Chris Simms on Bortles Hate and Championship Weekend Picks
Championship Sunday is looming, and while most of the sports world is focused on the actual games, Big Cat and PFT have decided to pivot the entire brand. Parallel thoughts on the train led to a massive revelation: the show is now officially a Josh Allen podcast. Despite some questionable completion percentages at Wyoming, the vision is clear.
Josh Allen is number one on my 2018 draft big board
I made my first big board today. Josh Allen's number one, and then I don't have anybody else until like six... Just remember he's tall. He's tall? That's all you've got to do. Hey, guess what? He's got a big arm... he looks good in shorts.
Big Cat was a little more skeptical initially based on the eyeball test, but the allure of a quarterback who looks that good in shorts was too much to ignore. Plus, the logic for Allen over guys like Baker Mayfield is basically bulletproof in the PMT universe.
No short quarterback has ever won a Super Bowl
If you are walking on the street and someone says, hey, I love Baker Mayfield, you say, hey, Josh Allen's tall. You've got to see over your offensive line. No short quarterback has ever won a Super Bowl.
Tom Brady’s Hand and the Jags Path
Transitioning to the games that actually matter this weekend, the talk of the town is Tom Brady’s mysterious hand injury. Hank is convinced it’s a psyop by the media to make the Jaguars seem like a viable opponent, but PFT has a much darker theory involving a certain former Steeler linebacker.
James Harrison is a Steelers sleeper agent activated to sabotage the Patriots
It's James Harrison. The sleeper agent has finally been activated. Tomlin sat in his office and pressed a button and Harrison came alive.
While the guys aren't quite ready to say the Patriots are in trouble, Big Cat sees a very specific path for a Jacksonville upset if the defense can get home early. If they can make Brady uncomfortable, we might actually have a game on our hands.
If the Jaguars get two sacks in the first quarter, it will be a three-point game
If the Jaguars get two sacks in the first quarter, I think it's going to be a three-point game... The Jaguars, they play a perfect game. They can win this game.
Chris Simms Still Hates Blake Bortles
Former NFL QB Chris Simms joined the show and immediately walked into a buzzsaw of Blake Bortles defense. Simms famously ranked Bortles as the 70th best quarterback in the league, a list that apparently includes several backups and possibly some guys currently selling insurance. He didn't back down an inch, even with the Jags one win away from a Super Bowl.

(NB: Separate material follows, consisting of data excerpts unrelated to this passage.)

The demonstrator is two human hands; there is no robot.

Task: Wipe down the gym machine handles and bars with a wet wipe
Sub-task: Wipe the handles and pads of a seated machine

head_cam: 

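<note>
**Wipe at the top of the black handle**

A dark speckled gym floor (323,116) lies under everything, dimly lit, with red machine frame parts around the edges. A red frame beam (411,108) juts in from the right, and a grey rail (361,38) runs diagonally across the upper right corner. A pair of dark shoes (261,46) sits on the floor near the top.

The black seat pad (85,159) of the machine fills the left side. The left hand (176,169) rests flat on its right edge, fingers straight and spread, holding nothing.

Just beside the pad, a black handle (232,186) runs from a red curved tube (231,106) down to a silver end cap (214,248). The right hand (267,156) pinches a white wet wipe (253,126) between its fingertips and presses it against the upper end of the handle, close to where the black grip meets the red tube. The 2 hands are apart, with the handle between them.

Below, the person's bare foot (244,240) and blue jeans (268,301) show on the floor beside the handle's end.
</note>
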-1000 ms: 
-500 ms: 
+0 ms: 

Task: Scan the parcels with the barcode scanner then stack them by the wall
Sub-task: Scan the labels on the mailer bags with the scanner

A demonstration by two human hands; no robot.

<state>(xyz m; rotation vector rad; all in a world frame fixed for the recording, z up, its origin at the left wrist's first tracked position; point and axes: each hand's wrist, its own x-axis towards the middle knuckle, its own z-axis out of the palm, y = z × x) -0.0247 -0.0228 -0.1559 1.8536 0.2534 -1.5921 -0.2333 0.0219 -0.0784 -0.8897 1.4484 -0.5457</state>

Blake Bortles is the 70th best quarterback in the NFL
Jacksonville is the best team in football... the problem is you've got to knock them down a few ranks because they have the 70th best quarterback... No, I'm not taking anything back from what I've said. Sorry. Negative.
Simms broke down the Patriots' coaching machine, describing the 11:00 PM coffee runs and the intense Excel spreadsheet breakdown of every play. He also offered a high-stakes career pivot for his former coach Jeff Fisher, noting that the current Rams roster is essentially a Fisher creation.
Jeff Fisher should be an NFL General Manager
Fisher's eye for talent. That's where I was going with this. To me, he should be a GM... He has built phenomenal – like the Rams team, you could see, has got talent... Aaron Donald, Quinn, Alec Ogletree... All those guys are Fisher guys.
We also got into the terrifying details of Simms' ruptured spleen during a game against the Panthers. It’s the ultimate "football guy" move to stay in and score a touchdown while literally dying, though PFT was more focused on the fact that the Redskins lost him money that same season.
NFC Championship and The Purge
The Vikings and Eagles matchup is a battle of defenses, but more importantly, it's a battle for the soul of Philadelphia. The guys are genuinely concerned about the city burning down regardless of the outcome. PFT is riding with the Vikings as a team of destiny, though he thinks the story ends in a very specific, heartbreaking way.
The Vikings will win the NFC Championship game easily
I think the ultimate Vikings is them losing the Super Bowl at home in front of their fans. I think the Vikings are going to win easily, actually... the only difference is the Vikings have a quarterback that can throw a straight ball.
Big Cat is fully on the Case Keenum bandwagon, ignoring the years of evidence to the contrary because Keenum simply makes plays when the chips are down.
Case Keenum has a Kurt Warner-style Hall of Fame career coming
I'm a Case Keenum believer, which means it'll probably burn me. But I've said that he's got the Kurt Warner Hall of Fame career coming.
To wrap things up, we had the Fake Sports News Awards to honor the best (worst) reporting of the year, including a few of the show's own legendary misses. Uncle Chaps stopped by to read some roasts from the listeners, which mostly consisted of everyone calling Big Cat fat and PFT short.
Just remember, if you see a Philadelphian in a dog mask on Sunday night, stay at least fifty feet away for your own safety.